* Directions:
Reproduce the records below; each should match the original exactly.

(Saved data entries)

● ● ● ● ●

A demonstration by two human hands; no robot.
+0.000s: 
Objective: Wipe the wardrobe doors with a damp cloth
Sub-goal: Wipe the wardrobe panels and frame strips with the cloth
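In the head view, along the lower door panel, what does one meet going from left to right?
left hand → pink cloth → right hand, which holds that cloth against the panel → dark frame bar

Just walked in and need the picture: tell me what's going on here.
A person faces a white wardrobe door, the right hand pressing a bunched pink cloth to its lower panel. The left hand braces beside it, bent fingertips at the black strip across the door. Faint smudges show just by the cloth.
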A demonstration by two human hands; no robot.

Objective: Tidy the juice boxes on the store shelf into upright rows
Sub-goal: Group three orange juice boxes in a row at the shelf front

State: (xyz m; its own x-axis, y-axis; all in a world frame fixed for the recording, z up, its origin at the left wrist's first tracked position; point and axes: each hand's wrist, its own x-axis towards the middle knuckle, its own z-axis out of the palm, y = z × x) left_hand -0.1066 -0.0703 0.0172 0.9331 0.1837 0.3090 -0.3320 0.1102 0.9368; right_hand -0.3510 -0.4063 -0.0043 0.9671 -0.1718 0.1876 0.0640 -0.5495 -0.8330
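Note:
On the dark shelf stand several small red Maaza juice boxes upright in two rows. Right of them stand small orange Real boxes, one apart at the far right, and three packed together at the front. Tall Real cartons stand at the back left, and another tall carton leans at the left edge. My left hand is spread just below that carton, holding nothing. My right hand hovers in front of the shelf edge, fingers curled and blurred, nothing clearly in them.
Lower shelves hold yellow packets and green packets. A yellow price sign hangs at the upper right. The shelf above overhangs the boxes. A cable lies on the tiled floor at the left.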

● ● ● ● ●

* Completed task:
A demonstration by two human hands; no robot.
+0.000s: 
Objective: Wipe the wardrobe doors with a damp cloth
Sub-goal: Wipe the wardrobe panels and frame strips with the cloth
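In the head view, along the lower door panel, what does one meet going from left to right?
left hand → pink cloth → right hand, which holds that cloth against the panel → dark frame bar

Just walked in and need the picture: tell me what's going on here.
A person faces a white wardrobe door, the right hand pressing a bunched pink cloth to its lower panel. The left hand braces beside it, bent fingertips at the black strip across the door. Faint smudges show just by the cloth.
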A demonstration by two human hands; no robot.

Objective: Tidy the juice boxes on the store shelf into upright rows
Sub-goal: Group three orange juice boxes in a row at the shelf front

State: (xyz m; its own x-axis, y-axis; all in a world frame fixed for the recording, z up, its origin at the left wrist's first tracked position; point and axes: each hand's wrist, its own x-axis towards the middle knuckle, its own z-axis out of the palm, y = z × x) left_hand -0.1066 -0.0703 0.0172 0.9331 0.1837 0.3090 -0.3320 0.1102 0.9368; right_hand -0.3510 -0.4063 -0.0043 0.9671 -0.1718 0.1876 0.0640 -0.5495 -0.8330
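Note:
On the dark shelf stand several small red Maaza juice boxes upright in two rows. Right of them stand small orange Real boxes, one apart at the far right, and three packed together at the front. Tall Real cartons stand at the back left, and another tall carton leans at the left edge. My left hand is spread just below that carton, holding nothing. My right hand hovers in front of the shelf edge, fingers curled and blurred, nothing clearly in them.
Lower shelves hold yellow packets and green packets. A yellow price sign hangs at the upper right. The shelf above overhangs the boxes. A cable lies on the tiled floor at the left.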

The exercise requires nothing else.